Над объективом крепился крошечный «бриллиантовый» (зеркальный) видоискатель, в котором репортер видел перевернутое изображение. Камера снимала на широкую пленку, выдавая крупные прямоугольные кадры.
«Кодак Брауни» (Kodak Brownie)
Если Складной Кодак был атрибутом успешного профессионала, то «Брауни» стал первой по-настоящему массовой камерой в истории. Выпущенный в 1900 году, он стоил всего 1 доллар (а катушка пленки на 6 кадров — 15 центов).
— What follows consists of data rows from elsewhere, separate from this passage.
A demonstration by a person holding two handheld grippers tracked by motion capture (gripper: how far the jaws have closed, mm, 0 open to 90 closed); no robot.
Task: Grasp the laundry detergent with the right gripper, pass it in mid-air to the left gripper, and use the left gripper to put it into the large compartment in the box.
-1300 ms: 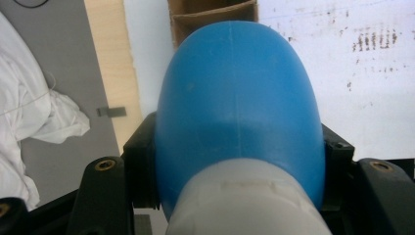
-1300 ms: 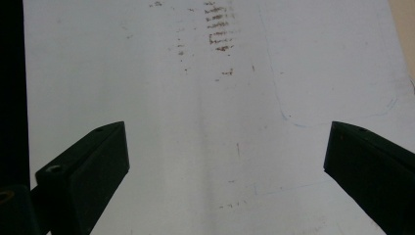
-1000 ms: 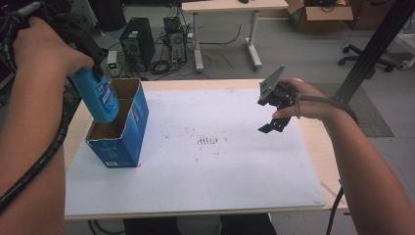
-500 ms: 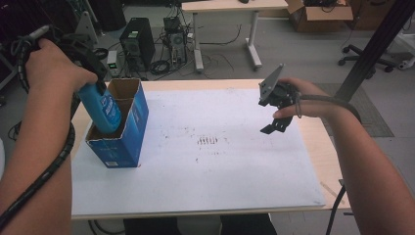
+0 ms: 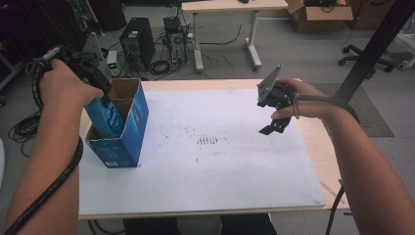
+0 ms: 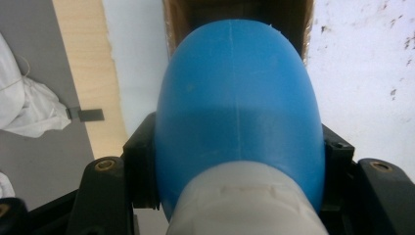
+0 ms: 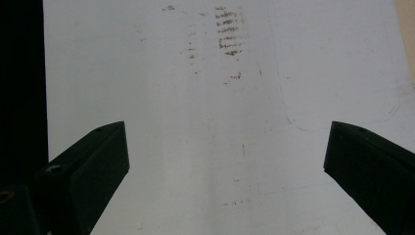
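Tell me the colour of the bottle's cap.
White, on the blue bottle; its cap shows best in the left gripper view.

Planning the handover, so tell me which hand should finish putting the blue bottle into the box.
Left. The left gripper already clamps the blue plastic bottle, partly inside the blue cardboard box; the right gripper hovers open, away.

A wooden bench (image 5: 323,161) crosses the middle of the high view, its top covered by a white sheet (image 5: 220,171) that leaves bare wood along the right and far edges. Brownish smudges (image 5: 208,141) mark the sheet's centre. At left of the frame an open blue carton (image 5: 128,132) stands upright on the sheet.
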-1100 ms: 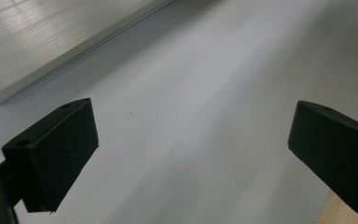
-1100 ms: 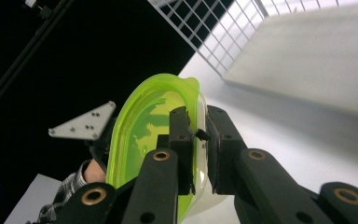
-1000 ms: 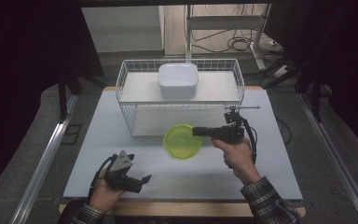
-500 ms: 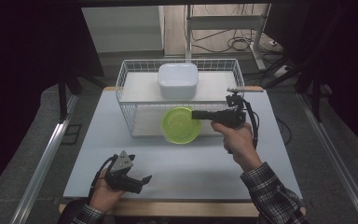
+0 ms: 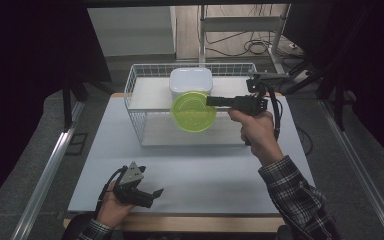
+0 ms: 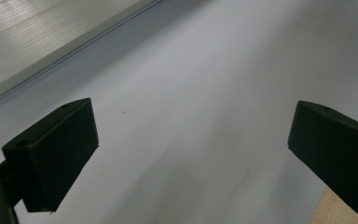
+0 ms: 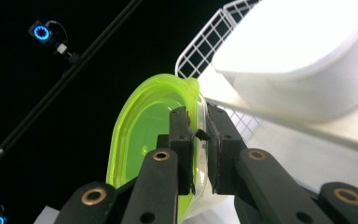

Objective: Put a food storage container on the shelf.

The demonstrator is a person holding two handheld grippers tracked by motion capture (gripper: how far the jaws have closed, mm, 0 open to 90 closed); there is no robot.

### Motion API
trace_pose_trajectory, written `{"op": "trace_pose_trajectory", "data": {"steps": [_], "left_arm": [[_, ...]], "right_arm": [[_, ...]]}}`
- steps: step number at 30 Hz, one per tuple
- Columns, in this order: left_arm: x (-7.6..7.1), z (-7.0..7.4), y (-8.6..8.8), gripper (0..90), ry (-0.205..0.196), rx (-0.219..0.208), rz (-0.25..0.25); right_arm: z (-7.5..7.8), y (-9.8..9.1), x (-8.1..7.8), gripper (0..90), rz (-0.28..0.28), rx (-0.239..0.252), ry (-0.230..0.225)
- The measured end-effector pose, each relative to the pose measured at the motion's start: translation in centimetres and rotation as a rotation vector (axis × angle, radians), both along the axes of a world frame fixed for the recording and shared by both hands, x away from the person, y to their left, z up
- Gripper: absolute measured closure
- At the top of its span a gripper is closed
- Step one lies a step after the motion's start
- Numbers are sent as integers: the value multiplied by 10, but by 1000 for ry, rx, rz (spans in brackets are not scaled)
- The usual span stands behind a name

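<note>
My right gripper (image 5: 211, 101) is shut on the rim of a round lime-green container (image 5: 194, 111), which hangs in the air, tilted on edge, over the front part of the white wire basket (image 5: 140, 120). In the right gripper view the black jaws pinch the green container's edge (image 7: 140, 135), with a white square tub (image 7: 303, 60) just beyond it. That white tub (image 5: 190, 80) sits upside down at the back of the basket. My left gripper (image 5: 152, 194) rests low near the table's front left, jaws wide open with nothing between them (image 6: 191, 154).
The white table top (image 5: 205, 170) spreads in front of the basket, with a wooden front edge (image 5: 180, 222). A metal rail (image 5: 50, 165) runs along the left side. A shelf frame and cables (image 5: 250, 45) stand behind the table.
My right gripper has lifted the green container off the table and carried it up and back over the basket, tipping it on edge. The left gripper has stayed put.
</note>
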State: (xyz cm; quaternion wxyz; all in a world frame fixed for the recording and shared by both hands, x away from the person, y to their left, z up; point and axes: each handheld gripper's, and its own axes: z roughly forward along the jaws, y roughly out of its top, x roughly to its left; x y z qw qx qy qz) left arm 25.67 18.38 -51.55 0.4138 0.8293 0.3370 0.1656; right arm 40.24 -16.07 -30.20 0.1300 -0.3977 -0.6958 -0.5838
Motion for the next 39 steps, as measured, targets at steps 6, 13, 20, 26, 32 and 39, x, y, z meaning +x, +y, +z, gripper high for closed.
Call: {"op": "trace_pose_trajectory", "data": {"steps": [6, 13, 20, 26, 32, 39], "left_arm": [[0, 0, 0, 13, 5, -2, -1], [0, 0, 0, 13, 6, -8, -1], [0, -1, 0, 14, 11, -4, -7], [0, -1, 0, 14, 12, -4, -9], [0, -1, 0, 15, 14, -4, -12], [0, -2, -1, 16, 17, 0, -18]], "right_arm": [[17, 3, 11, 820, -37, 15, -3], [35, 8, 28, 820, -105, 12, -16], [45, 16, 45, 820, -176, -4, -23], [50, 22, 58, 819, -239, 5, -13], [50, 28, 66, 819, -292, -6, 2], [43, 32, 76, 818, -361, -12, 35]]}}
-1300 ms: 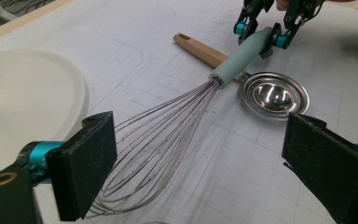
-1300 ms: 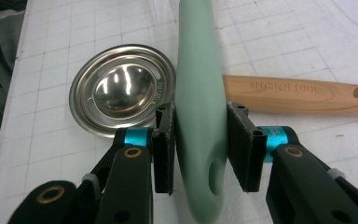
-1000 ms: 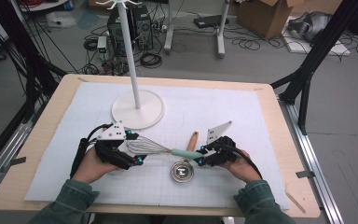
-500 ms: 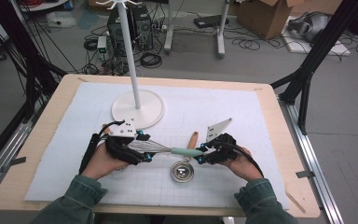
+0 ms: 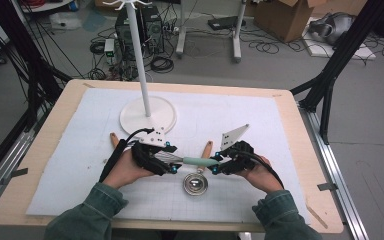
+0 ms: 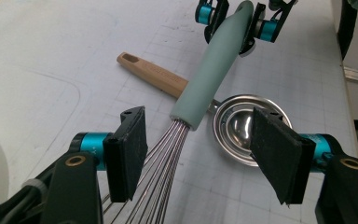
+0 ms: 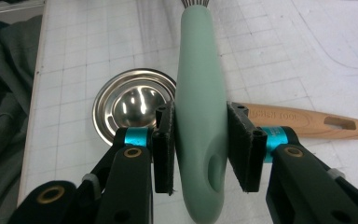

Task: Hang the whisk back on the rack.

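One whisk (image 5: 187, 160), one steel measuring cup (image 5: 195, 184), two wooden handles and one white stand (image 5: 147, 114) are on the white gridded mat (image 5: 280, 145) — two grippers work over them. One wooden handle (image 5: 207, 148) lies just far of the whisk, beside the cup; the other wooden handle (image 5: 114, 139) pokes out left of the left gripper.

The whisk has a smooth, pale mint-green handle with a hole near its end, and a bundle of thin steel wires fanning from the other end. It lies level, left to right, near the front middle of the mat, just far of the cup and near of the stand's round base.

The right gripper (image 7: 200, 149) is clamped on the whisk's handle, both pads pressed flat against its sides close to the hole. The left gripper (image 6: 200, 149) straddles the wire end: its jaws have just been closing, the wires run between them — nearer one pad, with a clear gap to the other — and the pads do not yet press on them
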A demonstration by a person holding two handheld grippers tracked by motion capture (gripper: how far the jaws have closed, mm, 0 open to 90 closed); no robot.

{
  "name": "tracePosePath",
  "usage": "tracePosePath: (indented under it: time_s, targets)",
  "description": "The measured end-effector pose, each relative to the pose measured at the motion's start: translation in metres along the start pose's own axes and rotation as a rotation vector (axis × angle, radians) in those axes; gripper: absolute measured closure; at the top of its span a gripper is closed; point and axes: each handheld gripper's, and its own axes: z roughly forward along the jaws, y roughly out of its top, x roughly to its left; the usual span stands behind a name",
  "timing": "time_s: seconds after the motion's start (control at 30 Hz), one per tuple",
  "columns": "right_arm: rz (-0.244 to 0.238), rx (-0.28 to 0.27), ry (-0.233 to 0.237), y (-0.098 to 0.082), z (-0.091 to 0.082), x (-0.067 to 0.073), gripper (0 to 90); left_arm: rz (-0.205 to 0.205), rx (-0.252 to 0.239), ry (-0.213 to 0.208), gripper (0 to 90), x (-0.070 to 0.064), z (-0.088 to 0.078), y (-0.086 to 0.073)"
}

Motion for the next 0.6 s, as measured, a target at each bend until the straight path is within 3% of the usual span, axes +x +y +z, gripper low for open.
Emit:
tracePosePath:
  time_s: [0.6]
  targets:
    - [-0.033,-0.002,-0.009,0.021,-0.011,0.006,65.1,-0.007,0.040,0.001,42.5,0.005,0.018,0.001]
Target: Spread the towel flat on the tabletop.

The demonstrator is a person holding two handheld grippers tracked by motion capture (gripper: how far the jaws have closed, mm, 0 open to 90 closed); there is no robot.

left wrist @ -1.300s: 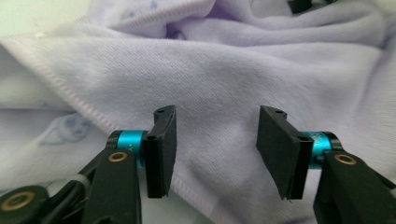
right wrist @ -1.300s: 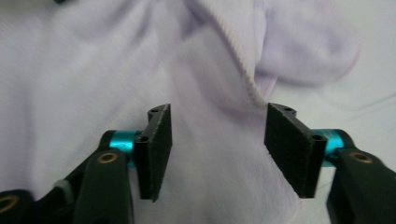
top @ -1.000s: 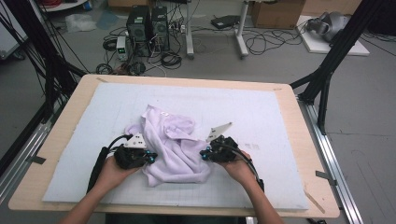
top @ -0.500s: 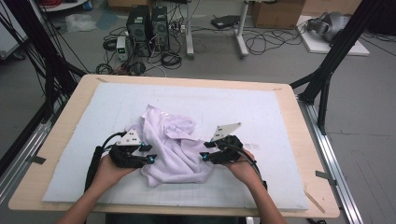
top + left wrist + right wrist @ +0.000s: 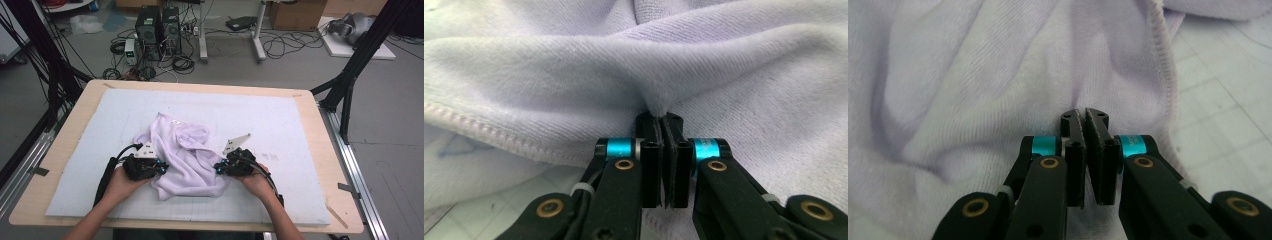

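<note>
The table carried a white mat bearing my crumpled lavender garment. My left hand-held gripper had just clamped a fold; my right hand-held gripper pinched cloth near the hem. No writing was legible.

In the high view the near edge of the pale wooden counter ran off the bottom of the frame, and both forearms were cut there too. The underside of the crumpled lilac fleece cloth lay hidden beneath its own folds. The tips of the black left gripper and the black right gripper were too small in that view to tell how they met the fabric.

In the left gripper view the cloth ran past the top and both sides, and the pinched fold vanished between the jaws. In the right gripper view the foreground links were blurred, and the cloth left the frame at top and left.
</note>
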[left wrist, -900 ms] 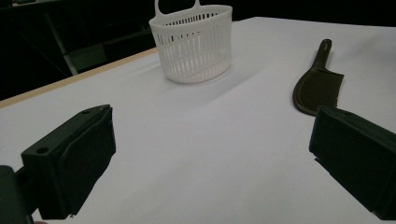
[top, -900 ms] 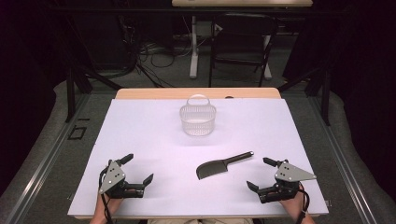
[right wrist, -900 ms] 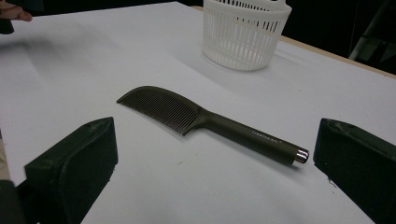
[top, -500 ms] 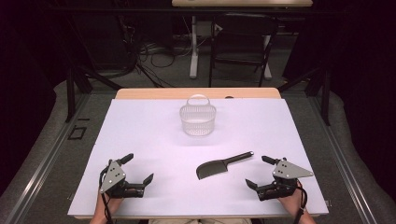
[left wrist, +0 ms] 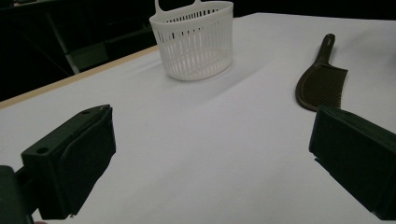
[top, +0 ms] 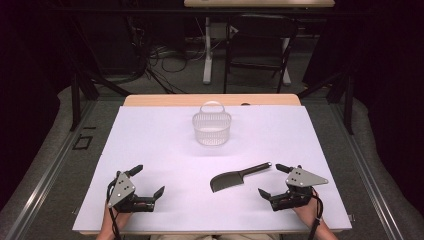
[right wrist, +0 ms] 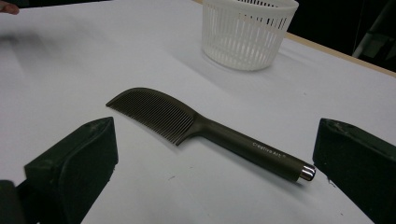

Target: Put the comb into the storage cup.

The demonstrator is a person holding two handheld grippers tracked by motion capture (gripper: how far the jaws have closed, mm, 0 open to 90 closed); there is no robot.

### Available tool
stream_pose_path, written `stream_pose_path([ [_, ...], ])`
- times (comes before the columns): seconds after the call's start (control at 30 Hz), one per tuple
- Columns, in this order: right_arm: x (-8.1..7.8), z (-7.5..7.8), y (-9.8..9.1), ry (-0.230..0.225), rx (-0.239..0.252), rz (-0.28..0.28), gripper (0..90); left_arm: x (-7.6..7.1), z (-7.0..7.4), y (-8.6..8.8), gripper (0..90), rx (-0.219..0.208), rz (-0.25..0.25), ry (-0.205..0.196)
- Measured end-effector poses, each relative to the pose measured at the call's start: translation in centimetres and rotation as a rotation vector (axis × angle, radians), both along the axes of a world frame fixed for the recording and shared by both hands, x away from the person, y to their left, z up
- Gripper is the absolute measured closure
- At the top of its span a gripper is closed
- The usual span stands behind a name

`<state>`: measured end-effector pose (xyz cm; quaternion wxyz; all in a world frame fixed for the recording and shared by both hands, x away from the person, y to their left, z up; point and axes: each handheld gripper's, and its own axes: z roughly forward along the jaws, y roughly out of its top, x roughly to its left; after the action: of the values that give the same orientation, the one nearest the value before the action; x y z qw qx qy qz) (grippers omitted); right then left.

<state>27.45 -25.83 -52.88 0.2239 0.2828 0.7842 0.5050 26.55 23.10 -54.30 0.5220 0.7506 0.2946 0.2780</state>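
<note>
Fingers of both grippers stand wide apart with nothing between them. Left gripper (top: 145,182) rests near the front left of the counter (top: 150,145), held by a hand (top: 111,226) coming in over the near edge; right gripper (top: 280,181) sits near the front right, its hand (top: 307,212) likewise at the near edge.

A white sheet covers the counter almost to its sides, and a strip of bare wood shows along the far edge. Broad open surface lies between the two grippers and all around the left one — nothing stands close to it.

A dark comb (top: 239,176) lies flat on the sheet just left of the right gripper, near it but not touching. Its long axis runs diagonally: the handle points toward the far right, ending in a small silver cap, and the wide toothed head points toward the near left. In the right gripper view the comb (right wrist: 205,130) lies across the gap ahead of the fingers, fine teeth along a curved back, smooth matte handle with small pale lettering.

A white plastic basket (top: 211,126) stands upright well beyond the comb, toward the far middle — oval, slotted walls, a loop handle on its far rim.
</note>
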Motion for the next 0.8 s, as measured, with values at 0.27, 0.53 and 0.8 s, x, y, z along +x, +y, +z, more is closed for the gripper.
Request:
stream_pose_path([
  [0.27,1.4,0.1,0.4,0.007,-0.01,-0.011,0.0,0.1,0.0,-0.1,0.8,0.001,-0.01,0.0],
  [0.53,2.7,0.4,0.5,0.003,-0.025,-0.03,0.0,0.1,0.0,-0.1,0.8,0.001,-0.006,0.001],
  [0.8,3.8,0.5,0.7,0.001,-0.023,-0.046,0.0,0.2,-0.1,-0.1,0.9,0.002,-0.005,0.002],
])
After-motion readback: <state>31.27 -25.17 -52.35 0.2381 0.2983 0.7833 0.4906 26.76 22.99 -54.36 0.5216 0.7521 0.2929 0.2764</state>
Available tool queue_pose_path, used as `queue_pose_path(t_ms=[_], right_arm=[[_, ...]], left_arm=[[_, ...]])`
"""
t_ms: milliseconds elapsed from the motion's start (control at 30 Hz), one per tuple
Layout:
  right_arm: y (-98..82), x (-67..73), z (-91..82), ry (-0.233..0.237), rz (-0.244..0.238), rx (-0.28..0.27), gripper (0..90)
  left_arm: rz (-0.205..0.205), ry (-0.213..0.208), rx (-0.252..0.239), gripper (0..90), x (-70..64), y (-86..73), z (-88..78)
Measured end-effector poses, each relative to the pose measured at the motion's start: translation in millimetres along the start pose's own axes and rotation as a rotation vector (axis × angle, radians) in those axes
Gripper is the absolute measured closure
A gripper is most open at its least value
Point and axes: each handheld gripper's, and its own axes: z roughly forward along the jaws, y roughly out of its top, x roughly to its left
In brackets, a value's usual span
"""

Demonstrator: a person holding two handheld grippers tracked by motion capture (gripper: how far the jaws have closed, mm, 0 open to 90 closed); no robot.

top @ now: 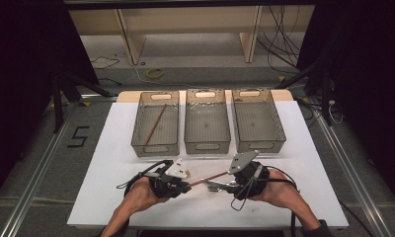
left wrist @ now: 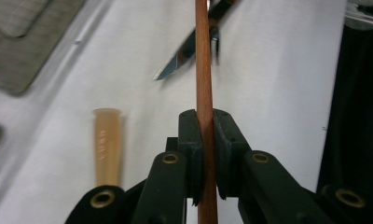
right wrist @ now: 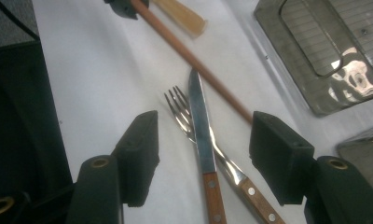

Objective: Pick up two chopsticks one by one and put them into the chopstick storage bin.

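Near the front edge of the white tabletop (top: 111, 163), the left hand-held gripper (left wrist: 206, 140) is clamped on a slim reddish-brown wooden chopstick (left wrist: 203, 70), which runs between its black pads and out toward the right hand-held gripper (right wrist: 201, 140). That gripper's jaws stand apart with nothing pinched; a wooden-handled steel knife (right wrist: 201, 126) and a wooden-handled steel fork (right wrist: 184, 112) lie crossed on the tabletop between them. A pale tan tube (left wrist: 107, 144) lies beside the chopstick. Behind stand three translucent grey plastic bins (top: 207, 121); the leftmost holds another chopstick (top: 156, 124).
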Motion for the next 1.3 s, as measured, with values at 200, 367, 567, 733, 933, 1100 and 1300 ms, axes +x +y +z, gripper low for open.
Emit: queue_pose_path(t_ms=[200,367,567,733,933,1100,1300], right_arm=[[-6.7,-6.1,-0.2,-0.002,0.047,-0.029,39.4],[-15.8,-9.7,0.3,0.002,0.089,-0.038,37.9],[-26.0,-10.9,1.6,0.007,0.114,-0.033,37.4],[-31.0,-11.7,2.0,0.005,0.129,-0.029,37.4],[-35.5,-11.8,3.0,0.005,0.144,-0.028,36.9],[-39.3,-12.3,3.8,0.001,0.161,-0.033,35.8],[-43.6,-12.3,5.7,0.008,0.172,-0.031,34.1]], left_arm=[[-0.084,0.054,-0.041,82.5,14.7,-6.4,-11.5],[-0.158,0.094,-0.075,82.5,26.8,-11.6,-20.8],[-0.216,0.124,-0.106,82.6,37.4,-16.8,-29.6],[-0.241,0.134,-0.120,82.6,43.0,-18.8,-34.5],[-0.277,0.160,-0.144,82.6,51.0,-19.3,-41.0],[-0.313,0.187,-0.173,82.6,61.2,-20.8,-47.4],[-0.362,0.226,-0.208,82.6,73.7,-23.3,-54.6]])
Истман целился в детей и подростков, назвав камеру в честь популярных сказочных домовых-эльфов (Brownies), нарисованных иллюстратором Палмером Коксом.

Конструкция:
Это был предельно простой прямоугольный ящик из жесткого прессованного картона, оклеенного черным кожзаменителем. Никаких выдвижных частей, никаких настроек фокуса или диафрагмы.
Спереди располагалось отверстие объектива и два окошка крошечных видоискателей (для горизонтальной и вертикальной съемки). Сбоку был простой металлический рычажок затвора и ключ для перемотки пленки.
Журналисты часто использовали «Брауни» или его старшего брата — более крупный коробочный «Буллз-Ай» (Bull’s-Eye) как надежную запасную камеру. В ней просто нечему было ломаться. Ящик можно было уронить в снег, отряхнуть и снимать дальше.
Репортеры в 1904 году почти никогда не проявляли пленки сами в дороге. Они отсылали запечатанные кассеты в Петербург или Москву, прямо в редакцию, где лаборанты занимались проявкой и печатью.